> **Description of the task**
What must be returned is the number of lines in the records holding the word "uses", with no other text.

─── Dataset entries

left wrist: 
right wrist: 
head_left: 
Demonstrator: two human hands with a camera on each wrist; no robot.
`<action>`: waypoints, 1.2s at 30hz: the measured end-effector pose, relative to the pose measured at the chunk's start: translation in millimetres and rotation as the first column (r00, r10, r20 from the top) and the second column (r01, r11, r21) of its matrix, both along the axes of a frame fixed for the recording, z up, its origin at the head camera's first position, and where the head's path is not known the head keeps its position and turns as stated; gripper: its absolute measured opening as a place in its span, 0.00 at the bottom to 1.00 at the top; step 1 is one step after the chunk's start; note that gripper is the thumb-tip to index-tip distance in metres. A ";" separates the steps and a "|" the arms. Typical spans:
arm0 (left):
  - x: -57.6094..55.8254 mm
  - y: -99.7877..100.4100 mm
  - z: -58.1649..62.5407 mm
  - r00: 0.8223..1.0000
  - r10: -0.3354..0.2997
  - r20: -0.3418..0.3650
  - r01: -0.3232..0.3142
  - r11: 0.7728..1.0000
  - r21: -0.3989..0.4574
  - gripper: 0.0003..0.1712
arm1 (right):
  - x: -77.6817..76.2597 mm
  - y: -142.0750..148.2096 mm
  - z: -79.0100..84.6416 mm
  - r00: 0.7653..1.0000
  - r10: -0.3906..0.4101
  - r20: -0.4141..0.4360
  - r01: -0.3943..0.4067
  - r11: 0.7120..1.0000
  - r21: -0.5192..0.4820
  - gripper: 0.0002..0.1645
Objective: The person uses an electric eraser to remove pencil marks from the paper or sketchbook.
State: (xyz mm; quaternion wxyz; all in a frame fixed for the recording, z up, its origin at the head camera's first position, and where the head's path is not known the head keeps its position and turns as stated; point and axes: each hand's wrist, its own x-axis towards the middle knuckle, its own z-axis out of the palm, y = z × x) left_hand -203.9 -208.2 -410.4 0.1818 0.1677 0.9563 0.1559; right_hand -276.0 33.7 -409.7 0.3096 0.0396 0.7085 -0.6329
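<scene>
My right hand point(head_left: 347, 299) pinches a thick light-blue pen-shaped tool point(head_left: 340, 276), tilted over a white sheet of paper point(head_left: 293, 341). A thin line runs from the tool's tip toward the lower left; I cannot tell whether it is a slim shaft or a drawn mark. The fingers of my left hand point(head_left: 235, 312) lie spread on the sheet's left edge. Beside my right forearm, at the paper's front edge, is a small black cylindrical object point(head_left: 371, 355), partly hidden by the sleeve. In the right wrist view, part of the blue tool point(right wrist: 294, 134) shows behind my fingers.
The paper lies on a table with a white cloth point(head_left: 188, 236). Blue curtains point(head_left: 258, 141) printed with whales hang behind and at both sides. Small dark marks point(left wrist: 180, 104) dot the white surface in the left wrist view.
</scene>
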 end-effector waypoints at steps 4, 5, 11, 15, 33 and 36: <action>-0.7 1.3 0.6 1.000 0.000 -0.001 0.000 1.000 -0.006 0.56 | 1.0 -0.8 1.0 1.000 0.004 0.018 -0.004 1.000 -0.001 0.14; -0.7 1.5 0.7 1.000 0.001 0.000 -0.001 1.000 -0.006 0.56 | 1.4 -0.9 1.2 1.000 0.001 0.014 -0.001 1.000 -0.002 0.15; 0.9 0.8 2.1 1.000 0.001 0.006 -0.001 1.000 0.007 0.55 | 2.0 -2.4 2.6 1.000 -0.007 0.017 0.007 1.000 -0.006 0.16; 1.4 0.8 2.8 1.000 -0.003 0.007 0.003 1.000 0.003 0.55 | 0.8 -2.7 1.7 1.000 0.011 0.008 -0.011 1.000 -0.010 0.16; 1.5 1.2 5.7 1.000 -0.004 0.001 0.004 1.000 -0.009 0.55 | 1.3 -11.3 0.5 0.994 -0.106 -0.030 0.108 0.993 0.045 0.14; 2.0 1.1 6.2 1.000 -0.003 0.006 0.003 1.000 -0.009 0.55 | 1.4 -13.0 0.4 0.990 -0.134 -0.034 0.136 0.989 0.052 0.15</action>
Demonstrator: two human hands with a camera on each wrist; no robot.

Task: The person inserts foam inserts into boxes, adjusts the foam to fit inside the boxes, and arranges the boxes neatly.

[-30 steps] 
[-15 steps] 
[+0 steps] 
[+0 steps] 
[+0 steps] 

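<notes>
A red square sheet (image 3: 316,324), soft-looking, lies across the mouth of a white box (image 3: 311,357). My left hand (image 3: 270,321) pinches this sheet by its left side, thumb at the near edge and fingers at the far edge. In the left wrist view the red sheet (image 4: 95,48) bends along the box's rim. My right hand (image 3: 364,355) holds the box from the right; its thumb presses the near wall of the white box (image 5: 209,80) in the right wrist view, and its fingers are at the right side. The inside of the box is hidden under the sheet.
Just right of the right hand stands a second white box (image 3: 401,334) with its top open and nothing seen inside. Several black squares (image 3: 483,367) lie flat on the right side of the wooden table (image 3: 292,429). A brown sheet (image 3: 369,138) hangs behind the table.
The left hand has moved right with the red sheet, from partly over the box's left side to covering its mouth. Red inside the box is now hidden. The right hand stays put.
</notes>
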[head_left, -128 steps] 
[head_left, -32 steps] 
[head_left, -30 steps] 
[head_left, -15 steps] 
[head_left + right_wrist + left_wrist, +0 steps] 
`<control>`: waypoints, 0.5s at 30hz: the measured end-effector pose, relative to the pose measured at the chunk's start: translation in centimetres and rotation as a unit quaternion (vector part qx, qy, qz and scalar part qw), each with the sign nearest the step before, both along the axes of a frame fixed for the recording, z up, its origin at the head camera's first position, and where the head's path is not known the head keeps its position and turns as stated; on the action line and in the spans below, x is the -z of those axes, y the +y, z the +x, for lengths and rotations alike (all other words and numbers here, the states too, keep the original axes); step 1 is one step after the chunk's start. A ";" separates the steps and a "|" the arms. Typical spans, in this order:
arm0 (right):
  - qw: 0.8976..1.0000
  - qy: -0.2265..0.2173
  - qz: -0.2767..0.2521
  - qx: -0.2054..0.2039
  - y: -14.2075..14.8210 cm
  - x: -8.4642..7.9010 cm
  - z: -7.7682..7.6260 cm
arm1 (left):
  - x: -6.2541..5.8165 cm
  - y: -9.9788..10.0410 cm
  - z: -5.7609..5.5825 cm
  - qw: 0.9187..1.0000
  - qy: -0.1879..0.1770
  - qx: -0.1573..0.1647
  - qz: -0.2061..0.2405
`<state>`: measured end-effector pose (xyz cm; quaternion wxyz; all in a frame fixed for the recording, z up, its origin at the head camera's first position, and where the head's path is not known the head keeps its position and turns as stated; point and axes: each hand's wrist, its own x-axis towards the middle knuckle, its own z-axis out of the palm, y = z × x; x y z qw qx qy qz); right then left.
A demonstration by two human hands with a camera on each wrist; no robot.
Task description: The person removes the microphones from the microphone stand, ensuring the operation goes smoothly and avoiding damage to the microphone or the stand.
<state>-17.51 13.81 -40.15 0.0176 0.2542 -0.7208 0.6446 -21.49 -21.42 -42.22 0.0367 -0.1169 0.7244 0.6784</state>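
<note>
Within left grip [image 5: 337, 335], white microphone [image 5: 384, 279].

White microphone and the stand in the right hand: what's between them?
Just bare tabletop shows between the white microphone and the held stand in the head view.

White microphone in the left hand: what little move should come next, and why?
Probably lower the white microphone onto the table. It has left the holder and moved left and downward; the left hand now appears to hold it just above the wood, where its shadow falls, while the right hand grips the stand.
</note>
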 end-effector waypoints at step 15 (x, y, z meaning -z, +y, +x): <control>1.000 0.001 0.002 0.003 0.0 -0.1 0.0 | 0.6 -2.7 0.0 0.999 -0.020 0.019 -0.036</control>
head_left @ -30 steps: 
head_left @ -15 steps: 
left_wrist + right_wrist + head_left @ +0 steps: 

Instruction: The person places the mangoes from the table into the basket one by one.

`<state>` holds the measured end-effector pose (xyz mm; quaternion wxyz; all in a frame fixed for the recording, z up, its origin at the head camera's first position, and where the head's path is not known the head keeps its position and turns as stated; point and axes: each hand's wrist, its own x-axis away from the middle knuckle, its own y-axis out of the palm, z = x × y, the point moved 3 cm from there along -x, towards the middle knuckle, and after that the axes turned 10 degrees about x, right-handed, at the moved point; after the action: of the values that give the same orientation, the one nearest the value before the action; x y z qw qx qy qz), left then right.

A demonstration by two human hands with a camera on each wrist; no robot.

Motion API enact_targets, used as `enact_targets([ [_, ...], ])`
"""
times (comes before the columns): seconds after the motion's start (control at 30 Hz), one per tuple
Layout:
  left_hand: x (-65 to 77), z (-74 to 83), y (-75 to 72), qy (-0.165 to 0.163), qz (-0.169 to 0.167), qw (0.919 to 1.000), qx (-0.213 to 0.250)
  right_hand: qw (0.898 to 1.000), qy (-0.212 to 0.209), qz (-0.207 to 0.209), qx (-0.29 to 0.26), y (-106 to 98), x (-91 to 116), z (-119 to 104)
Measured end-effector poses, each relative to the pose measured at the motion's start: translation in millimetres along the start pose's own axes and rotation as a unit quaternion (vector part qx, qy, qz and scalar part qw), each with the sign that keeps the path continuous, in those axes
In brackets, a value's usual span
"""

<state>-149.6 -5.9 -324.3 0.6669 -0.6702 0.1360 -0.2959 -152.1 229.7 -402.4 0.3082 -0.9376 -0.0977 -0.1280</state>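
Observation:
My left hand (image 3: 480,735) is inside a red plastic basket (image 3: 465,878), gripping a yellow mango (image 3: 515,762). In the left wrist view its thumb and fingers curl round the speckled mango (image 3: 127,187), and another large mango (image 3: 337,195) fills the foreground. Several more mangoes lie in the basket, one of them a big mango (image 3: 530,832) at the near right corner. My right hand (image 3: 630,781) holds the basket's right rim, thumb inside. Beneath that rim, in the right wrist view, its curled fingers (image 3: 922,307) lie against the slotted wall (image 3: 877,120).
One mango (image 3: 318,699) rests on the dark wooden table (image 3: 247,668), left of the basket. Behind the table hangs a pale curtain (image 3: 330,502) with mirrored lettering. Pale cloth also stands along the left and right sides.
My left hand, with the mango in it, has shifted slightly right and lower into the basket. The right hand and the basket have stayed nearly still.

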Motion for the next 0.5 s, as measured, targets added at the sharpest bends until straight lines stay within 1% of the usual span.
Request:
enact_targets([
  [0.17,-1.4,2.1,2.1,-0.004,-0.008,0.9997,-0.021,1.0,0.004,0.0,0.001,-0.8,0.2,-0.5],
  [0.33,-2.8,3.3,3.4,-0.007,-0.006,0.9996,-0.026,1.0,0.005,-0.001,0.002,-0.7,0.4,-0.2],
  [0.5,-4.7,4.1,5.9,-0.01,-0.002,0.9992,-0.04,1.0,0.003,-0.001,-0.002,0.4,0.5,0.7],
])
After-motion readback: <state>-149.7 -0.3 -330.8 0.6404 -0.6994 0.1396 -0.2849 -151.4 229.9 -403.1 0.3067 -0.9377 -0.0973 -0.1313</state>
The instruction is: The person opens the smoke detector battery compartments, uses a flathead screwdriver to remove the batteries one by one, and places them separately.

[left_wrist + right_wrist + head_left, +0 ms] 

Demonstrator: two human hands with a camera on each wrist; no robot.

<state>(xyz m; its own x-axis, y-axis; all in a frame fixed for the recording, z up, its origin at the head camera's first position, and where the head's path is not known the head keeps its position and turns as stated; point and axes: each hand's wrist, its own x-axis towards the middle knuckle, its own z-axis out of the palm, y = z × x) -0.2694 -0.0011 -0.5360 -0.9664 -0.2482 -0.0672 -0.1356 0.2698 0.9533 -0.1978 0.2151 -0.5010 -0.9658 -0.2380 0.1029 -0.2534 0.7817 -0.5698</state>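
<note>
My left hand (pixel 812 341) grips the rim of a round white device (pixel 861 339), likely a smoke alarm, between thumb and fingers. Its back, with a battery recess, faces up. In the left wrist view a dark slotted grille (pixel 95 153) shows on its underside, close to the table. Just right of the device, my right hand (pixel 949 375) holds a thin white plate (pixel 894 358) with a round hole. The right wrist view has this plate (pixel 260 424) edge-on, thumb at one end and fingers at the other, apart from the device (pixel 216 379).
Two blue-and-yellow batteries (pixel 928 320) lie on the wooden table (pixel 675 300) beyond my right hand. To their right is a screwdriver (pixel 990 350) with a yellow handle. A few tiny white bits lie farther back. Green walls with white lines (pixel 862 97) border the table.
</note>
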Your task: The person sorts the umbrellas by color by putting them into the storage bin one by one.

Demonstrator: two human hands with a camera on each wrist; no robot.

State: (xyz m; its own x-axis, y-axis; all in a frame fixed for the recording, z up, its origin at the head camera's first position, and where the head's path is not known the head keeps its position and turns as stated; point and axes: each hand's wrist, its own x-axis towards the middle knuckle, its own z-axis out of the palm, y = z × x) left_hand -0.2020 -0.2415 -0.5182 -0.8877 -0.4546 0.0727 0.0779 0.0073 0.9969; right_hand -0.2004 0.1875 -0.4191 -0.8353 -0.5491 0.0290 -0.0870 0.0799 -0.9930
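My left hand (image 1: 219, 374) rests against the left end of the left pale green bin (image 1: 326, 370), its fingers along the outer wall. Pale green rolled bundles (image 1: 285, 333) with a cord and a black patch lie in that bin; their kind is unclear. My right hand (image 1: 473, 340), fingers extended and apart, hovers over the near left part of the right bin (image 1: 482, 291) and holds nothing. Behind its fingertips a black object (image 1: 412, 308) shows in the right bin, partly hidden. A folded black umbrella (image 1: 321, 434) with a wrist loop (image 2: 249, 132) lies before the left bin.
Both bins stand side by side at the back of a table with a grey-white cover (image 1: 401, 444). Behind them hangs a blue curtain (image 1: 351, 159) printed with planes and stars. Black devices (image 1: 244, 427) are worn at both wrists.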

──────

> **Problem solution**
2